The government has altered the calendar for releasing the inflation data since the middle of October. The WPI (wholesale price index)-based inflation that was released till then at weekly intervals will now be made available once a month. The data on prices of primary articles and commodities - food and fuel inflation at the wholesale level - are however made available on a weekly basis. These data, when buried in the WPI index, did not immediately reveal the extent of price rise even at the wholesale level.
Shortcomings of WPI
There are a number of reasons for this changeover. The weekly WPI inflation data were not adequate for monetary policy purposes. Central banks the world over have been relying on a representative consumer price index for policy purposes.
In India, there has been a multiplicity of indices - four consumer price indices (CPI) focussed on particular sections at monthly intervals and the weekly WPI, now withdrawn.
The Reserve Bank of India has for long argued for harmonising the various indices. One of the main points of criticism of the weekly WPI was that it tended to obfuscate rather than clarify the price situation. Inflation is the rate of increase in the prices of a chosen basket of goods over a corresponding period a year ago.
For some months now, the WPI inflation has been hovering at very low levels and was in negative territory for a short period. This hardly jelled with the high prices consumers had to pay for most food items.

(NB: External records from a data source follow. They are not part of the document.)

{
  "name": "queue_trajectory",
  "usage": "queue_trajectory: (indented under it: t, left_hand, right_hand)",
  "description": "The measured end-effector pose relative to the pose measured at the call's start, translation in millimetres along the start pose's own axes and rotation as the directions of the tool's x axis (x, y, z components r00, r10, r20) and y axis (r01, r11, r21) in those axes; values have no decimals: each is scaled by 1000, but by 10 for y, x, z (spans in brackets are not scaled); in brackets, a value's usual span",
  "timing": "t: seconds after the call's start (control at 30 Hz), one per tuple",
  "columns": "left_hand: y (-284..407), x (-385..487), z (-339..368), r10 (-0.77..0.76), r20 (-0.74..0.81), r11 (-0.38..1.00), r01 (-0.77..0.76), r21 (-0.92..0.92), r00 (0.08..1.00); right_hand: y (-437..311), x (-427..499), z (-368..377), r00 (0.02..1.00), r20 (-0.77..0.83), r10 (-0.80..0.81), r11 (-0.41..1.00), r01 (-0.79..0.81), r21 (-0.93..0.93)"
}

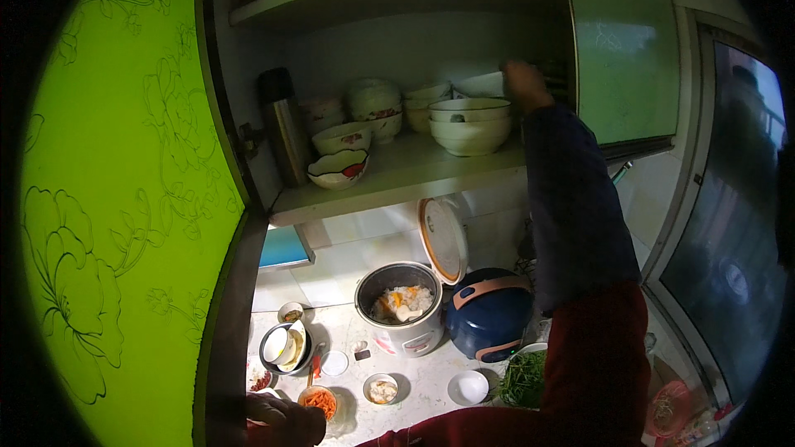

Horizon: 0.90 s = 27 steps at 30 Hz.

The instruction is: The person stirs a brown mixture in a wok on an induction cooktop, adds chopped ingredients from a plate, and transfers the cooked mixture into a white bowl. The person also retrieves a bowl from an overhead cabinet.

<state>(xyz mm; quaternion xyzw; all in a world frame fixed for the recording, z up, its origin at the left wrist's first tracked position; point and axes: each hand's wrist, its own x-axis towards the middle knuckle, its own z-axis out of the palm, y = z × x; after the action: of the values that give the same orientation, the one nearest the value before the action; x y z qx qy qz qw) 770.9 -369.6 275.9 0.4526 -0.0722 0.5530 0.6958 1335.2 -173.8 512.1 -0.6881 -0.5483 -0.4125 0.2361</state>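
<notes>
My right hand (528,84) reaches into the wall cupboard, beside a white square-edged dish (481,85) and behind a stack of large white bowls (470,127); its fingertips are dim and blurred. Low at the left, my left hand (289,420) is near the cupboard door's lower edge, over a bowl of shredded orange food (318,401); what its fingers do is unclear. Flowered bowls (343,138), a bowl with a red motif (338,169) and a steel vacuum flask (284,130) stand on the shelf's left side.
The green cupboard door (130,198) hangs open at left. Below are an open rice cooker (400,335) with rice, a closed blue cooker (487,316), an empty white bowl (468,388), a bowl of pale food (380,389), stacked dishes (286,347) and leafy greens (525,379).
</notes>
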Motion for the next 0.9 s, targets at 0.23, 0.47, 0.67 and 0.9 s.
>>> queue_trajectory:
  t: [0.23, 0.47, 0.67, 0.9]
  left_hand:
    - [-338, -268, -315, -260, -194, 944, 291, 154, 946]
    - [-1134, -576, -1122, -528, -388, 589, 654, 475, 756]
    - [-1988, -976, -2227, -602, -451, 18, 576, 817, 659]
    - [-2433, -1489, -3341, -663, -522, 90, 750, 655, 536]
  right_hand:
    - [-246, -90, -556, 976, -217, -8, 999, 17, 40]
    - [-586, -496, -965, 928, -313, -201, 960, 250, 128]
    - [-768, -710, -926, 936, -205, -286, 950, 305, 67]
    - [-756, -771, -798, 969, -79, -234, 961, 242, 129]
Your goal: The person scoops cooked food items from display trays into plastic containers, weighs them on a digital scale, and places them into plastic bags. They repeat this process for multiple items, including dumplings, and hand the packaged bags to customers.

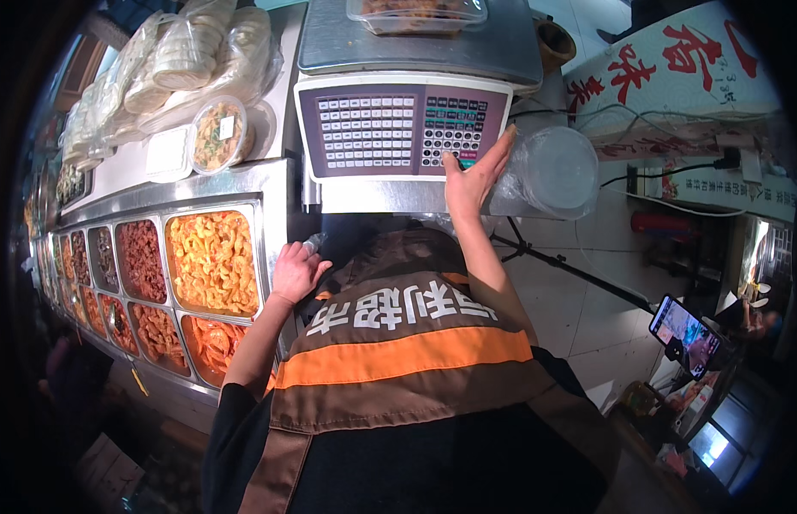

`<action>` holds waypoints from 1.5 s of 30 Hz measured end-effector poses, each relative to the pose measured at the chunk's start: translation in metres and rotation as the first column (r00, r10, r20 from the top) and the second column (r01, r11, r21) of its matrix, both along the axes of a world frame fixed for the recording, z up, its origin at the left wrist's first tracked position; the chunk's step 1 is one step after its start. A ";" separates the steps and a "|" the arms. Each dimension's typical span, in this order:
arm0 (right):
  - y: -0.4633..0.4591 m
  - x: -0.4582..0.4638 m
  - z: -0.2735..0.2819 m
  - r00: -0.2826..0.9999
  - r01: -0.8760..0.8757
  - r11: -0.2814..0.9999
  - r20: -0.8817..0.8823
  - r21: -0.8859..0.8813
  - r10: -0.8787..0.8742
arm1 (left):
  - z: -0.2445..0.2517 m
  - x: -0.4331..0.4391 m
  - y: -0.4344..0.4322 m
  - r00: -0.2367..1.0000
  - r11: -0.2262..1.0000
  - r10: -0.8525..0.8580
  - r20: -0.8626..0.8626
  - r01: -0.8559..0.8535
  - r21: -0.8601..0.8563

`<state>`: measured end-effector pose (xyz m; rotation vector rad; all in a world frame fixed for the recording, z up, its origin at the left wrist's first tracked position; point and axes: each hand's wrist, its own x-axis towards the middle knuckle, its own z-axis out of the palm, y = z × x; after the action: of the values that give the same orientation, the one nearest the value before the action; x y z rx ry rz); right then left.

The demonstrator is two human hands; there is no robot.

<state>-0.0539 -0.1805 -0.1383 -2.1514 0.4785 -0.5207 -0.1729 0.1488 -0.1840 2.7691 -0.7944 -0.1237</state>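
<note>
My right hand (472, 183) reaches up to the keypad at the right side of an electronic weighing scale (366, 135), its thumb on or just over the lower keys and its fingers stretched along the scale's right edge. It holds nothing that shows. On the scale's metal platform (411, 54) stands a clear plastic box of food (424, 13), partly cut off by the top of the view. My left hand (299, 273) is beside the apron, near the corner of the food trays, its fingers curled and a bit of clear plastic film (316, 241) at the fingertips; the grip is partly hidden.
Steel trays of yellow food (212, 263), red food (140, 260) and others fill the counter at left. Behind them are a round tub (218, 135) and bagged flatbreads (186, 58). Stacked clear lids or tubs (562, 170) stand right of the scale, near cables and a phone (687, 337) on a stand.
</note>
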 end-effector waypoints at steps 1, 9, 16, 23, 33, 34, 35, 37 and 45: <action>0.003 0.001 0.003 1.000 0.006 1.000 -0.009 -0.017 -0.006 | 0.000 0.000 0.000 1.000 1.000 0.001 0.002 -0.001 -0.005; 0.016 0.008 0.010 0.988 0.077 0.991 -0.124 -0.105 -0.090 | 0.000 0.000 0.002 1.000 1.000 -0.002 0.011 0.002 -0.019; 0.013 -0.003 0.001 0.991 0.028 0.986 -0.122 -0.163 -0.048 | 0.000 0.000 0.002 1.000 1.000 0.001 0.013 0.000 -0.021; -0.012 -0.006 -0.006 0.996 0.040 0.950 0.058 0.309 -0.061 | -0.001 0.000 0.001 1.000 1.000 0.002 0.028 -0.001 -0.029; -0.025 -0.001 -0.025 0.992 0.056 0.894 0.073 0.446 -0.098 | 0.000 0.000 -0.001 0.999 1.000 0.008 0.043 -0.007 -0.019; -0.026 -0.001 -0.025 0.995 0.065 0.915 0.044 0.398 -0.090 | 0.000 -0.001 -0.001 0.999 1.000 0.013 0.040 -0.012 -0.024; -0.027 0.000 -0.023 0.996 0.073 0.934 0.018 0.350 -0.085 | 0.000 -0.001 -0.002 0.999 0.999 0.016 0.040 -0.015 -0.029; -0.027 -0.002 -0.018 0.993 0.099 0.933 0.025 0.345 -0.115 | 0.001 -0.001 -0.002 0.999 1.000 0.017 0.041 -0.016 -0.025; -0.065 0.021 0.015 0.960 0.201 0.956 0.152 0.215 -0.236 | 0.000 -0.003 -0.001 0.999 1.000 0.012 0.041 -0.012 -0.006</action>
<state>-0.0334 -0.2458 -0.1232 -1.8532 0.6463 -0.7487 -0.1754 0.1473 -0.1836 2.7785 -0.7866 -0.0619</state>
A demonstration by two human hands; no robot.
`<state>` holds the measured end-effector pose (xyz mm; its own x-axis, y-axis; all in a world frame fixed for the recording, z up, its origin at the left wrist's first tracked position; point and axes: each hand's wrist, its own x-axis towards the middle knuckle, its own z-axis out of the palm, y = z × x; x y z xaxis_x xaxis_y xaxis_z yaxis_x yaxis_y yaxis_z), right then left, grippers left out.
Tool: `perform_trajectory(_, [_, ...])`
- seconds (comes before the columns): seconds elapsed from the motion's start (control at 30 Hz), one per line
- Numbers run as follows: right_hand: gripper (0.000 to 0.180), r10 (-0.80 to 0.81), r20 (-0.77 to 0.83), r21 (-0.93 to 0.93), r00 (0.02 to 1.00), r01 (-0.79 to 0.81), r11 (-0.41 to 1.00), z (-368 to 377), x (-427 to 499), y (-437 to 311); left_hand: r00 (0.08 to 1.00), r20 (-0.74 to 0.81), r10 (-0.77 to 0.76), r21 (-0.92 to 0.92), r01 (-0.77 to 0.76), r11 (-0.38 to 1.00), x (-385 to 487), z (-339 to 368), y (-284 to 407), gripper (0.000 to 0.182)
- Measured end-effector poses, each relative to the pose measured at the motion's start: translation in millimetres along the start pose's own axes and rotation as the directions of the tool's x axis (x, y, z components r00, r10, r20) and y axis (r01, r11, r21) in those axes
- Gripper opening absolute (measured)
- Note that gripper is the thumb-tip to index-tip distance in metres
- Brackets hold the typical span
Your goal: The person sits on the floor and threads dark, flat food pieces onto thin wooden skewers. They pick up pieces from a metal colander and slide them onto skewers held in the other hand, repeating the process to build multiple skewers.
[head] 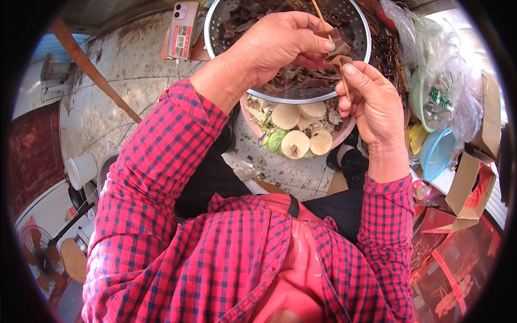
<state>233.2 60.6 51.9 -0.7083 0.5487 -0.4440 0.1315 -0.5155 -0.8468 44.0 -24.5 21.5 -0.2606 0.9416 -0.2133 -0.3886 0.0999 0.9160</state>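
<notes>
Between my hands, pieces of brown wood ear fungus [338, 47] are threaded on a thin bamboo skewer [319, 14], which slants from upper left to lower right. My left hand [282, 44] pinches the fungus and the skewer between thumb and fingers. Lower down, my right hand [373, 97] grips the skewer near its lower end, thumb close to the fungus. Beneath both hands is a perforated metal colander [299, 98] that holds many loose pieces of dark fungus [313, 80]; my left hand and wrist hide part of it.
Below the colander, a pinkish basin [343, 135] contains pale round slices [295, 144] and green leaf scraps. Skewered fungus [387, 52] lies right of the colander. Farther right are plastic bags [456, 68], a blue basket [438, 153] and an opened cardboard box [464, 194]. A phone [181, 34] lies at upper left.
</notes>
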Motion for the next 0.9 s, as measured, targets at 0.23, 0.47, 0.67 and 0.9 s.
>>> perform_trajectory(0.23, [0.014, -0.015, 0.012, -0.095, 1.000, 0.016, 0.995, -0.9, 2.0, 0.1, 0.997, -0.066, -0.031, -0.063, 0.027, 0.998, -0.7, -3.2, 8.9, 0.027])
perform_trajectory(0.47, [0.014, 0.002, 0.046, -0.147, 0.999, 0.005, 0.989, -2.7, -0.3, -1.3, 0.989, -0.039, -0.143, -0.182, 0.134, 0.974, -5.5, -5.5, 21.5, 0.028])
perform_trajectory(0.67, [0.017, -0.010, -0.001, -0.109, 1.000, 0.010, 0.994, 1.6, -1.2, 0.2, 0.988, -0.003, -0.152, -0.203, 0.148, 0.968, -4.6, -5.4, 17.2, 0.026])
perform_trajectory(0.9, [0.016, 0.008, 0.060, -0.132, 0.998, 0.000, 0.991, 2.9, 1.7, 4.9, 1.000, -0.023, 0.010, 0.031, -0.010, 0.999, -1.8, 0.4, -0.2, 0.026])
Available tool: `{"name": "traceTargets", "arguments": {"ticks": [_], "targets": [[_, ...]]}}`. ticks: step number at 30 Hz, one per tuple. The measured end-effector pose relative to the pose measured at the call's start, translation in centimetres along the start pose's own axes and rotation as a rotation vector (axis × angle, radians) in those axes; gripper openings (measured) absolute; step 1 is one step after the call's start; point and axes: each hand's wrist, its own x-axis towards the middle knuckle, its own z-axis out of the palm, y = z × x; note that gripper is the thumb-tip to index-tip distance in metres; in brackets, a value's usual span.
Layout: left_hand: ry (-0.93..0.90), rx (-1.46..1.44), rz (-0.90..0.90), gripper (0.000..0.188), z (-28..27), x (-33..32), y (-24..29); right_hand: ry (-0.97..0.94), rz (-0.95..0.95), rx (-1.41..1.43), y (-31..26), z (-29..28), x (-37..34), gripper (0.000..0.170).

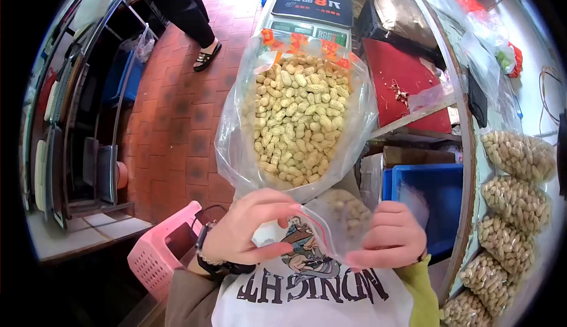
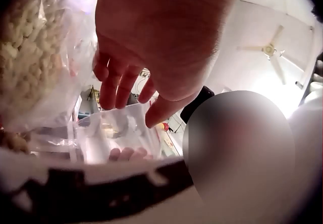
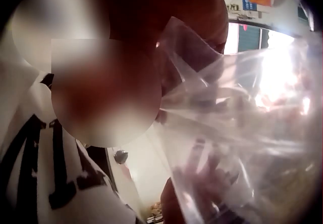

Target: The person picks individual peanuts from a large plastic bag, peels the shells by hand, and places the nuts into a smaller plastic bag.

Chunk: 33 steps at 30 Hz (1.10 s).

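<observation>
A small clear zip bag (image 1: 344, 218) with a red seal line hangs between my hands, peanuts showing in its lower part. My right hand (image 1: 393, 235) grips one side of its mouth with curled fingers. At the opposite edge is my left hand (image 1: 254, 223), thumb and fingers spread apart, the index fingertip right at the red seal. In the left wrist view its fingers (image 2: 121, 85) are relaxed beside the bag (image 2: 108, 130). The right wrist view shows the plastic (image 3: 227, 113) stretched from the right hand. A large open bag of peanuts (image 1: 298, 120) stands just beyond.
A digital scale (image 1: 310, 17) stands behind the large bag. Filled peanut bags (image 1: 511, 203) line the right-hand ledge. A blue bin (image 1: 437, 200) sits below it, and a pink basket (image 1: 156, 250) at the left. Someone's sandalled foot (image 1: 207, 55) is on the tiled floor.
</observation>
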Motion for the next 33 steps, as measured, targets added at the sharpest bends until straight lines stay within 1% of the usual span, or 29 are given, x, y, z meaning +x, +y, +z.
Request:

In fact official statistics started losing credibility even as inflation expectations - the belief that prices would remain high - hardened.
Official explanations have not convinced the common man about the validity of data. Only the economists know that the abnormally low inflation is mainly due to the "base effect,'' a statistical aberration; or that the high prices of food articles are not reflected in the WPI because of the low weight given to primary articles (22 per cent) in the overall index. Thus, even when food prices were going up, the official WPI remained benign because of the offsetting effect of the much lower price rise in manufactured items, fuel and power.
In contrast, the consumer price indices have remained stubbornly high, either above or only slightly below 10 per cent. They capture the price rise in food articles more realistically than the WPI. That is because the food group is accorded a much higher weight in CPI than in WPI. For instance, in the CPI-AL (Agricultural Labourers), the food group has a 69.2 per cent weight and in the CPI-RL (Rural Labourers) 66.8 per cent.
Hence the new system of reporting only food and fuel inflation at weekly intervals and WPI inflation at monthly intervals has in a sense infused a measure of transparency and made government statistics more credible. For instance, on November 5, inflation in primary articles was 8.94 per cent while food items were up by 13.94 per cent. Under the old system, these would have been buried in the very low WPI figures. Certain other practical reasons were cited to justify the new calendar. It was difficult to capture manufacturing and certain other data at weekly intervals.
A longer time span of a month would help the government compile more authentic and up-to-date price data without having to repeat the previous week's figures.
Finally, the weekly release leads to increased volatility in the financial markets. However, markets can and do speculate on the basis of asset price movements without waiting for official data on inflation numbers or any other.
A policy aid
The new arrangement of announcing primary inflation at weekly intervals and the WPI at monthly intervals has a contextual significance. Since the elevated food prices can no longer be camouflaged in the weekly WPI, policy makers are forced to act. There is considerable debate going on now whether the food inflation brought about predominantly by supply side factors will be amenable to monetary measures.
In the context of the interest rate policy, the RBI may be guided by a number of considerations including the elevated food inflation. After all, persistently high food prices, now dramatically corroborated by the weekly data, will reinforce inflation expectations.
These are likely to aggravate demand side factors through, for instance, a clamour for wage increases.
It is quite likely that the inflation calendar will be further reviewed and reworked. A case has been made for reintroducing the weekly WPI, after improving the data collection.
In vogue since 1942, the WPI has had certain benefits. It can give a true picture of the economy at short intervals, a very useful tool in a situation where several lead indicators such as unemployment rate and capacity utilisation are absent.